▶ [Problem requirements]
Return the listing below in full, with every line exactly as it is.

▶ [Information provided]
====

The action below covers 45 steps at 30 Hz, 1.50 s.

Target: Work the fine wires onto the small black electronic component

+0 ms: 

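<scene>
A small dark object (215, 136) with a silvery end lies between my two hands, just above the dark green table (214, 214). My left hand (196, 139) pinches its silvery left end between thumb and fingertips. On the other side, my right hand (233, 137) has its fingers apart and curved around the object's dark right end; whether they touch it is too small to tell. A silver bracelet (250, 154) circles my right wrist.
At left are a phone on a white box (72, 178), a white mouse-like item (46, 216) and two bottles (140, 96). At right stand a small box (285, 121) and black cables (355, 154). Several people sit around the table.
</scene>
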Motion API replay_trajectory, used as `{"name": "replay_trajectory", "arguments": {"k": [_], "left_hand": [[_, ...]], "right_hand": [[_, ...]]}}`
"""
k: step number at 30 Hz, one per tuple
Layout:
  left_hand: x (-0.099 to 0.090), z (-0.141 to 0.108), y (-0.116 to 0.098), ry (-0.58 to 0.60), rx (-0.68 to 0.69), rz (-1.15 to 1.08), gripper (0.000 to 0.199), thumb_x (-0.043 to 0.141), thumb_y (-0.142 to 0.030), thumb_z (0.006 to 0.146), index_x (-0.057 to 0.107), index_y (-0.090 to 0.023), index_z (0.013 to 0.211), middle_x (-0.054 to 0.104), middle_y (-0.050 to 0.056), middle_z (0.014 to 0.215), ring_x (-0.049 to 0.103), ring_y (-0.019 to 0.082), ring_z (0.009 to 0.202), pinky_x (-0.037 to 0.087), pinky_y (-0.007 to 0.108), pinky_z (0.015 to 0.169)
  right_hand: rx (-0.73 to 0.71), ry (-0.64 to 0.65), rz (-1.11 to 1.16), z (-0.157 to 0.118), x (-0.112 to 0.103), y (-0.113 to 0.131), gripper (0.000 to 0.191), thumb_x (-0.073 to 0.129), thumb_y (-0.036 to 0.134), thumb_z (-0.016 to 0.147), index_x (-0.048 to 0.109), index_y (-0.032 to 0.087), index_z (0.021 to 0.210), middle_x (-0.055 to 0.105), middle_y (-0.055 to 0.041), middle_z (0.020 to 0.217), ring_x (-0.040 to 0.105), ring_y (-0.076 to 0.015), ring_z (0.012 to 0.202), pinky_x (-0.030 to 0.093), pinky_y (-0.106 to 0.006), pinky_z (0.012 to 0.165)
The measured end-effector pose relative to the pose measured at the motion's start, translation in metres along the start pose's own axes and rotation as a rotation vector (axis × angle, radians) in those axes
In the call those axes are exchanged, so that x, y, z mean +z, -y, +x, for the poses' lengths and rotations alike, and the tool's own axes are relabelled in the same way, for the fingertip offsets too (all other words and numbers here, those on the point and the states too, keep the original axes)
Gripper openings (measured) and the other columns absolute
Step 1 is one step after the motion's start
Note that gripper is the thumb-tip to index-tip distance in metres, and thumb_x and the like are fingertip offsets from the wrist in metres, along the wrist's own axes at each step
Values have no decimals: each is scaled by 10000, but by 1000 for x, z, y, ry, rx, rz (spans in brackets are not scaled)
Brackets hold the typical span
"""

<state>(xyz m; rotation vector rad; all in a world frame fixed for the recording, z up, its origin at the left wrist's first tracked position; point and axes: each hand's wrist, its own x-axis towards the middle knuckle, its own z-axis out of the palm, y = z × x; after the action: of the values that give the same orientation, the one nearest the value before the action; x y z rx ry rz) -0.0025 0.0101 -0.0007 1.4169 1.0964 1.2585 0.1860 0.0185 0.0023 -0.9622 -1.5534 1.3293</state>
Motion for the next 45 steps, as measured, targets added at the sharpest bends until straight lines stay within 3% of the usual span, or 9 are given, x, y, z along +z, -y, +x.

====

▶ [Response to this task]
The action below covers 45 steps at 30 Hz, 1.50 s.

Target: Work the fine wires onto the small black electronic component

+0 ms: 

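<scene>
A small dark object (215, 136) with a silvery end lies between my two hands, just above the dark green table (214, 214). My left hand (196, 139) pinches its silvery left end between thumb and fingertips. On the other side, my right hand (233, 137) has its fingers apart and curved around the object's dark right end; whether they touch it is too small to tell. A silver bracelet (250, 154) circles my right wrist.
At left are a phone on a white box (72, 178), a white mouse-like item (46, 216) and two bottles (140, 96). At right stand a small box (285, 121) and black cables (355, 154). Several people sit around the table.
</scene>
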Motion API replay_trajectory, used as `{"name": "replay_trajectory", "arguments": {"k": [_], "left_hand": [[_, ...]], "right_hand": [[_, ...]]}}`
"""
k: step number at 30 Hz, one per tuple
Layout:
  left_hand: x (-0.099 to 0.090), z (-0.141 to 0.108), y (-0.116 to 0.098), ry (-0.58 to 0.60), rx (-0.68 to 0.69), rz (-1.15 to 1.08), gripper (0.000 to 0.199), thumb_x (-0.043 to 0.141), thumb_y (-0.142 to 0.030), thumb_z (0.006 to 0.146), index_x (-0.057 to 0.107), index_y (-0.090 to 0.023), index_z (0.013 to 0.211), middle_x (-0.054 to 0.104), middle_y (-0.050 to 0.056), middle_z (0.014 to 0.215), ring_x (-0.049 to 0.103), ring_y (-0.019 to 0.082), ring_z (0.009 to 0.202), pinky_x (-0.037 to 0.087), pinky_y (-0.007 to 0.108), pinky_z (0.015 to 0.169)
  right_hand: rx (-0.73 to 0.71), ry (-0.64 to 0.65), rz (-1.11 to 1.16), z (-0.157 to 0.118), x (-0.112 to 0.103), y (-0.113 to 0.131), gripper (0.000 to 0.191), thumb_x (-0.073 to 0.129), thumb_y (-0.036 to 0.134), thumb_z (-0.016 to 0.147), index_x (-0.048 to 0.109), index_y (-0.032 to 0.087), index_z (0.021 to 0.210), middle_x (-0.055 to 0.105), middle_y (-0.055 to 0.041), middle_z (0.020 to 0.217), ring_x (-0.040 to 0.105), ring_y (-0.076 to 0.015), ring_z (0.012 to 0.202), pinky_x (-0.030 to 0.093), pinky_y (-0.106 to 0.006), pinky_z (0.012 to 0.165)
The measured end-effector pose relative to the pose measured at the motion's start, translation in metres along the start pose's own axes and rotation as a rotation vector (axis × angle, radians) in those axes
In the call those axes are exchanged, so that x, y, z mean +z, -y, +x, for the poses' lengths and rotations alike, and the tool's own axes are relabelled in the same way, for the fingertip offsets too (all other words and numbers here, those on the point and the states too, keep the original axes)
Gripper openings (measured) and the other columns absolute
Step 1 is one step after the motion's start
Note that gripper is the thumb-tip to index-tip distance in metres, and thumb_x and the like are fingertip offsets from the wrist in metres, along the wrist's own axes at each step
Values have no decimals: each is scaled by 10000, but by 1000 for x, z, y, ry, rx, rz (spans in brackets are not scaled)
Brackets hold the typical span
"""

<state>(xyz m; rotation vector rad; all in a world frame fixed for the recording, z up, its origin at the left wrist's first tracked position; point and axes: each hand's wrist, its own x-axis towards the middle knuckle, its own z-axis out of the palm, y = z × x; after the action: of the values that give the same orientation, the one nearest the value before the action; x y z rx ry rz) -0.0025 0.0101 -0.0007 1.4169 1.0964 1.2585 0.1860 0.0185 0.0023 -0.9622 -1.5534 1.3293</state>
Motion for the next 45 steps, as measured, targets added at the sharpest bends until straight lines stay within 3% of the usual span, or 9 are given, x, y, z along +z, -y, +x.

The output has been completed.